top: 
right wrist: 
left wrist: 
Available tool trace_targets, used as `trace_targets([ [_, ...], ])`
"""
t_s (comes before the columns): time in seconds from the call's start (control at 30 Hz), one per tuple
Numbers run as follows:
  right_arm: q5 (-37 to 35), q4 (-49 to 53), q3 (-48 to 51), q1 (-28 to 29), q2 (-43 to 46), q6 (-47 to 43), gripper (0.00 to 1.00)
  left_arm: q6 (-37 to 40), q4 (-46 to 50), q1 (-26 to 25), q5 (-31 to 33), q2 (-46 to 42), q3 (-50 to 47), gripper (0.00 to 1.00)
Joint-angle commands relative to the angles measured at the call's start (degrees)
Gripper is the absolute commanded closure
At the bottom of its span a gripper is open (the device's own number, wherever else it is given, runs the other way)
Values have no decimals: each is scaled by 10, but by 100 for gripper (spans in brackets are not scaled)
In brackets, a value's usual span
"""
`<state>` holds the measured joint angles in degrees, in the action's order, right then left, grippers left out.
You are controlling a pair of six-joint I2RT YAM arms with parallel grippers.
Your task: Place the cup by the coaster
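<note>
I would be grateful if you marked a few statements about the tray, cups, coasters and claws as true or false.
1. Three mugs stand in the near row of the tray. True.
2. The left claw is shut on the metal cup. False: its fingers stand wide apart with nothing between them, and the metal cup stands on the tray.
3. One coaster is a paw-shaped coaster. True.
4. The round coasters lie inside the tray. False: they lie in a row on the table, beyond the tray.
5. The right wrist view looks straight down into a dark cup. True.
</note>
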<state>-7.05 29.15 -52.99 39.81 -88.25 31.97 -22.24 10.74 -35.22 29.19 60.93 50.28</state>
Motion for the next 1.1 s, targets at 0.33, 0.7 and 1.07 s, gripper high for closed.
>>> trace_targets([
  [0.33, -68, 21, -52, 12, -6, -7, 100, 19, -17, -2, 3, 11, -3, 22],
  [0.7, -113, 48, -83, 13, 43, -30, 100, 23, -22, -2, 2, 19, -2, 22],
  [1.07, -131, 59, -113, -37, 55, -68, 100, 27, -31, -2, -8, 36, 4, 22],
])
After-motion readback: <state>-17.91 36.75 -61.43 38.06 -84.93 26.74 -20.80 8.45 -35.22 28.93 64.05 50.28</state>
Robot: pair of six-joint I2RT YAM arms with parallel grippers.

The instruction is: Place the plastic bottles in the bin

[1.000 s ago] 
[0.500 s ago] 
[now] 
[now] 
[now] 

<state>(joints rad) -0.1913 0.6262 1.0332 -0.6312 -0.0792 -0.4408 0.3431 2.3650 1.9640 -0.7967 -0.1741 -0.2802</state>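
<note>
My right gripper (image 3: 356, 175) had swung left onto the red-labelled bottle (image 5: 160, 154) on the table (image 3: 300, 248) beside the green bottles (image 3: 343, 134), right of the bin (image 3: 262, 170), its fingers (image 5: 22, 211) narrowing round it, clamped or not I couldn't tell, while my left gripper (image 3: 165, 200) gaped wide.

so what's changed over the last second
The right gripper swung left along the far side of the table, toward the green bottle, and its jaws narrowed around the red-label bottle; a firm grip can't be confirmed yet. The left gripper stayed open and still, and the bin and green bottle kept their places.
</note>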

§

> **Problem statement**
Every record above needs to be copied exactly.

> **Response to the exercise**
top: 
right wrist: 
left wrist: 
Available tool trace_targets, used as `trace_targets([ [_, ...], ])`
"""
t_s (comes before the columns): time in seconds from the call's start (control at 30 Hz), one per tuple
Numbers run as follows:
  right_arm: q5 (-37 to 35), q4 (-49 to 53), q3 (-48 to 51), q1 (-28 to 29), q2 (-43 to 46), q6 (-47 to 43), gripper (0.00 to 1.00)
  left_arm: q6 (-37 to 40), q4 (-46 to 50), q1 (-26 to 25), q5 (-31 to 33), q2 (-46 to 42), q3 (-50 to 47), gripper (0.00 to 1.00)
Joint-angle commands relative to the angles measured at the call's start (degrees)
Gripper is the absolute commanded closure
At the bottom of its span a gripper is open (the device's own number, wherever else it is given, runs the other way)
Values have no decimals: each is scaled by 10, but by 100 for gripper (spans in brackets are not scaled)
In brackets, a value's usual span
"""
`<state>` holds the measured joint angles in degrees, in the action's order, right then left, grippers left out.
You are controlling a pair of six-joint I2RT YAM arms with parallel grippers.
Your task: Place the cup by the coaster
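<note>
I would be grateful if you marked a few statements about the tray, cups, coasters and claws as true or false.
1. Three mugs stand in the near row of the tray. True.
2. The left claw is shut on the metal cup. False: its fingers stand wide apart with nothing between them, and the metal cup stands on the tray.
3. One coaster is a paw-shaped coaster. True.
4. The round coasters lie inside the tray. False: they lie in a row on the table, beyond the tray.
5. The right wrist view looks straight down into a dark cup. True.
</note>
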<state>-7.05 29.15 -52.99 39.81 -88.25 31.97 -22.24 10.74 -35.22 29.19 60.93 50.28</state>
Motion for the next 1.1 s, targets at 0.33, 0.7 and 1.07 s, gripper high for closed.
>>> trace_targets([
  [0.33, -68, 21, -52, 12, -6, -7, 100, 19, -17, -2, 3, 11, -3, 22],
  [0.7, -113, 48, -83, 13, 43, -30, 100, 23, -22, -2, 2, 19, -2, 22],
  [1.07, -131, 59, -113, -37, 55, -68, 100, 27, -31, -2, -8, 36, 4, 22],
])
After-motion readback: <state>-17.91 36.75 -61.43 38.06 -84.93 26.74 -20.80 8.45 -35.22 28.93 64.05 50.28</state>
Robot: pair of six-joint I2RT YAM arms with parallel grippers.

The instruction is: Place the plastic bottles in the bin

[1.000 s ago] 
[0.500 s ago] 
[now] 
[now] 
[now] 

<state>(joints rad) -0.1913 0.6262 1.0332 -0.6312 -0.0792 -0.4408 0.3431 2.3650 1.9640 -0.7967 -0.1741 -0.2802</state>
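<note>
My right gripper (image 3: 356, 175) had swung left onto the red-labelled bottle (image 5: 160, 154) on the table (image 3: 300, 248) beside the green bottles (image 3: 343, 134), right of the bin (image 3: 262, 170), its fingers (image 5: 22, 211) narrowing round it, clamped or not I couldn't tell, while my left gripper (image 3: 165, 200) gaped wide.

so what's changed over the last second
The right gripper swung left along the far side of the table, toward the green bottle, and its jaws narrowed around the red-label bottle; a firm grip can't be confirmed yet. The left gripper stayed open and still, and the bin and green bottle kept their places.
</note>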

This concludes the output for the exercise.